Nous nous sommes tassés à 5 dans le taxi de Thierry et avons repris la route de Porto Novo que nous connaissons bien.
Songhaï Les trois jeunes ont profité du passage à Songhaï pour relever leurs mails. En plus de l’agronomie, Songhaï a également un centre de formation à l‘Informatique. On peut s’y procurer du matériel d’occasion à peu de frais : un ordinateur à 40 000 CFA en achetant séparément les composants. La visite de Songhaï m’a toujours intéressée bien que nos compagnons aient été beaucoup moins pittoresques que la classe d’écoliers de Sakété de l’année dernière. Une blanche emballe des savons ! Je lui demande ce qu’elle fait là. C’est une française, étudiante en « Humanitaire » qui fait un stage. En effet ! Nous avons tout à apprendre dans ce centre et pas seulement en ce qui concerne l’humanitaire.
Musée ethnographique de Porto Novo Les collections du Musée Ethnographique de Porto Novo sont présentées de manière attractive autour des étapes de la Vie. Dans la première salle on nous raconte les rituels de protection avant même la naissance puis les différentes étapes de la vie d’un enfant… la dernière raconte les rituels mortuaires. Le guide raconte très bien, nous éclairant sur tout ce qui peut paraître inaccessible des croyances animistes. Au sous sol, une très belle exposition de masques. Décidément les masques me plaisent de plus en plus. Puis notre accompagnateur nous plante devant un tisserand qui a installé son métier dans la cour du Musée. Nous n’avons pas envie d’acheter ni set de table ni nappe. On trouve le procédé très désagréable et nous retournons au taxi. C’est un malentendu ! Le guide avait prononcé une phrase que nous n’avions pas comprise : « Je vais chercher le reliquat ! » Il s’agissait de notre monnaie que j’avais oubliée. Il se précipite pour nous la rendre alors que Thierry était en train de démarrer. Nous ne lui avons pas laissé de pourboire et nous sommes sauvés comme des voleurs ! Il faudra se souvenir de cette expression « le reliquat » peu courante chez nous.

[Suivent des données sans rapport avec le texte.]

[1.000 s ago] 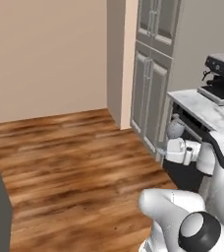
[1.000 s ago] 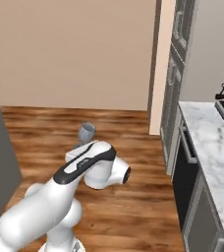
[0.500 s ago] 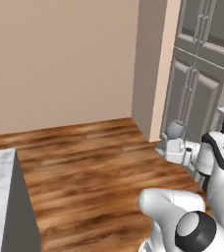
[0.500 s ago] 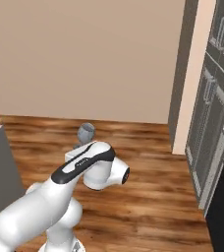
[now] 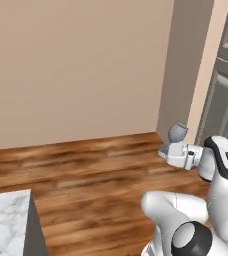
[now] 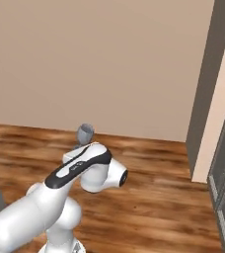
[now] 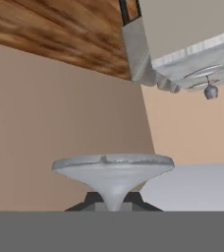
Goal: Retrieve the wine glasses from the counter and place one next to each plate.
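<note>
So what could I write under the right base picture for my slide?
White robot arm carrying a wine glass in its shut gripper over the wooden floor.

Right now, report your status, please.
Gripper shut on wine glass stem, glass upright. Over wooden floor. Nothing blocking near arm.

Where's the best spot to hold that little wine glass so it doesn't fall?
By the thin stem, from the side. The wine glass has a rounded bowl on top and a wide foot, so the narrow stem fits between two fingers. The tool is shut on the stem, and the glass stands upright above it.
</note>
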Motion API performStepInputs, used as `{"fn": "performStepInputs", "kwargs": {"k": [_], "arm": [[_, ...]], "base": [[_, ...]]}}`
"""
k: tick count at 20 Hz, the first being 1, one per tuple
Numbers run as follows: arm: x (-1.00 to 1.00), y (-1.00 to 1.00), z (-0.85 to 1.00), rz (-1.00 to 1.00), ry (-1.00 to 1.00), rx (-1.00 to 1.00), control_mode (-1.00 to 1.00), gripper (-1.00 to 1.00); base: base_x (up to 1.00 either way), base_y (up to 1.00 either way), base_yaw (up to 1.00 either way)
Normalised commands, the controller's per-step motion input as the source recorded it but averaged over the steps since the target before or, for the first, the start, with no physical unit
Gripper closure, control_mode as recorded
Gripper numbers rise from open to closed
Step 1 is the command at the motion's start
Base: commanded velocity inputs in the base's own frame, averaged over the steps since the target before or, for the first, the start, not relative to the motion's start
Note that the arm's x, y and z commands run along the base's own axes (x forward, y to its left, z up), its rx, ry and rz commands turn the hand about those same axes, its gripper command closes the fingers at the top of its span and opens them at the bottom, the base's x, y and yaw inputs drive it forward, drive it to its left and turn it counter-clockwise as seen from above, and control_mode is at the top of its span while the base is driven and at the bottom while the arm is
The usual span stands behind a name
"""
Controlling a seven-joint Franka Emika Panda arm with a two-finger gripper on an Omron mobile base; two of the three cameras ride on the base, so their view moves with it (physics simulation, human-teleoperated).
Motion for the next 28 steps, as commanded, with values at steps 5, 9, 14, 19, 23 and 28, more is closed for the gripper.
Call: {"fn": "performStepInputs", "kwargs": {"k": [5, 9, 14, 19, 23, 28], "arm": [[0.00, 0.00, 0.00, 0.00, 0.00, 0.00, 1.00, 1.00], [0.00, 0.00, 0.00, 0.00, 0.00, 0.00, 1.00, 1.00], [0.00, 0.00, 0.00, 0.00, 0.00, 0.00, 1.00, 1.00], [0.00, 0.00, 0.00, 0.00, 0.00, 0.00, 1.00, 1.00], [0.00, 0.00, 0.00, 0.00, 0.00, 0.00, 1.00, 1.00], [0.00, 0.00, 0.00, 0.00, 0.00, 0.00, 1.00, 1.00]], "base": [[1.00, 0.26, 0.26], [1.00, 0.03, 0.59], [0.90, -0.03, 0.80], [0.54, -0.15, 0.87], [0.31, -0.07, 0.98], [0.00, -0.78, 0.74]]}}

Marché et maisons brésiliennesLes jeunes ont une véritable passion pour les marchés et les pagnes de wax. Ils demandent à Thierry de s’y arrêter un moment. Pour ma part, j’espère y trouver des bananes, l’heure du déjeuner est passée depuis un moment. Le marché se trouve dans un vieux quartier où l’on découvre derrière les étals et les allées couvertes de tôle de vieux bâtiment ruinés des « maisons brésiliennes » maisons coloniales à étage que nous avions cherchées l’an dernier sans les trouver. Elles ont beaucoup de charme. Curieuse, cette mosquée qui ressemble à une cathédrale baroque du Nouveau Monde ! Je peux faire quelques photos sans être dérangée : les lampions qui éclairent sont faites dans des boîtes de lait condensé ou de concentré de tomate sur lesquelles on a soudé un cylindre contenant la mèche, des canaris et poteries amassées au coin d’une rue, des bassines plastiques contenant des pyramides de gari blanc ou de sel…

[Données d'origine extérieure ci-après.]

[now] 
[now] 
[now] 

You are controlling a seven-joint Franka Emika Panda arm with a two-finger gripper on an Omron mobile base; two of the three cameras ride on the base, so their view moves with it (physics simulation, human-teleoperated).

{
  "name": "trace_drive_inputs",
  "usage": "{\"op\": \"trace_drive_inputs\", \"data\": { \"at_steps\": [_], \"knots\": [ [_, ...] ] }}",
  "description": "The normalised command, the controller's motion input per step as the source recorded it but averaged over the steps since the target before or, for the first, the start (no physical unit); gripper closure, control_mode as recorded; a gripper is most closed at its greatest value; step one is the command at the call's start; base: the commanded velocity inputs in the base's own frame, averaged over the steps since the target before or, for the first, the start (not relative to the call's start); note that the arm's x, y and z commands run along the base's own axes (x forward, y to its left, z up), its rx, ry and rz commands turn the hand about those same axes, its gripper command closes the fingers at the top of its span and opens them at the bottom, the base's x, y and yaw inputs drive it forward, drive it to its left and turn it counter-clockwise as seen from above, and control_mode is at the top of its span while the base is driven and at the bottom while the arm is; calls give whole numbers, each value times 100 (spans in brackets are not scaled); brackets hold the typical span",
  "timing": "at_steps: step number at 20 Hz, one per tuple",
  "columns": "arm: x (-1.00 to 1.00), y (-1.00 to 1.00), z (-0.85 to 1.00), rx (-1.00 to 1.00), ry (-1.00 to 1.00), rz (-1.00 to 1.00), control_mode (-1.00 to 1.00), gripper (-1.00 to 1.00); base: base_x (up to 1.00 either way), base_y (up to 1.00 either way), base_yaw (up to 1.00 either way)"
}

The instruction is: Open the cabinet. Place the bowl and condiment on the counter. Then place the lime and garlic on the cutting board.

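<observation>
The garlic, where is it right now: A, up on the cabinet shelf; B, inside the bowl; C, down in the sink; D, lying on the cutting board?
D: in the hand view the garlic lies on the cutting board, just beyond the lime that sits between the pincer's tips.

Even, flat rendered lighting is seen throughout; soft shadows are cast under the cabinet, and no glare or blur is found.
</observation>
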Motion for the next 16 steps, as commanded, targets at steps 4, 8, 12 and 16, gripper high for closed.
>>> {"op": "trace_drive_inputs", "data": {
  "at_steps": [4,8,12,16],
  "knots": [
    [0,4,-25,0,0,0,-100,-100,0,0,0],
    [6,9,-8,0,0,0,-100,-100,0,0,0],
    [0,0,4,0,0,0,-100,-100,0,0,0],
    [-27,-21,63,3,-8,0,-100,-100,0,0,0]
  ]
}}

En repassant par Cotonou En repassant par Cotonou, nous avons encore des courses à faire : banque climatisée (quel plaisir !), supermarché où je gagne un T-shirt POSSOTOME près avoir acheté un pack et tiré un papier d’une loterie, pharmacie pour les moustiquaires. Une moustiquaire pour deux coûte moins de 4000CFA dix fois moins cher que si nous l’avions achetée en France !
Nous apportons les contrats à Sébastien. Son bureau se trouve dans un Centre de Formation au tourisme et à l’Hôtellerie dans un quartier retiré de la circulation automobile où la rue est sableuse et où pousse un magnifique manguier.
Nous rentrons tard à Helvetia juste le temps d’aller à la plage.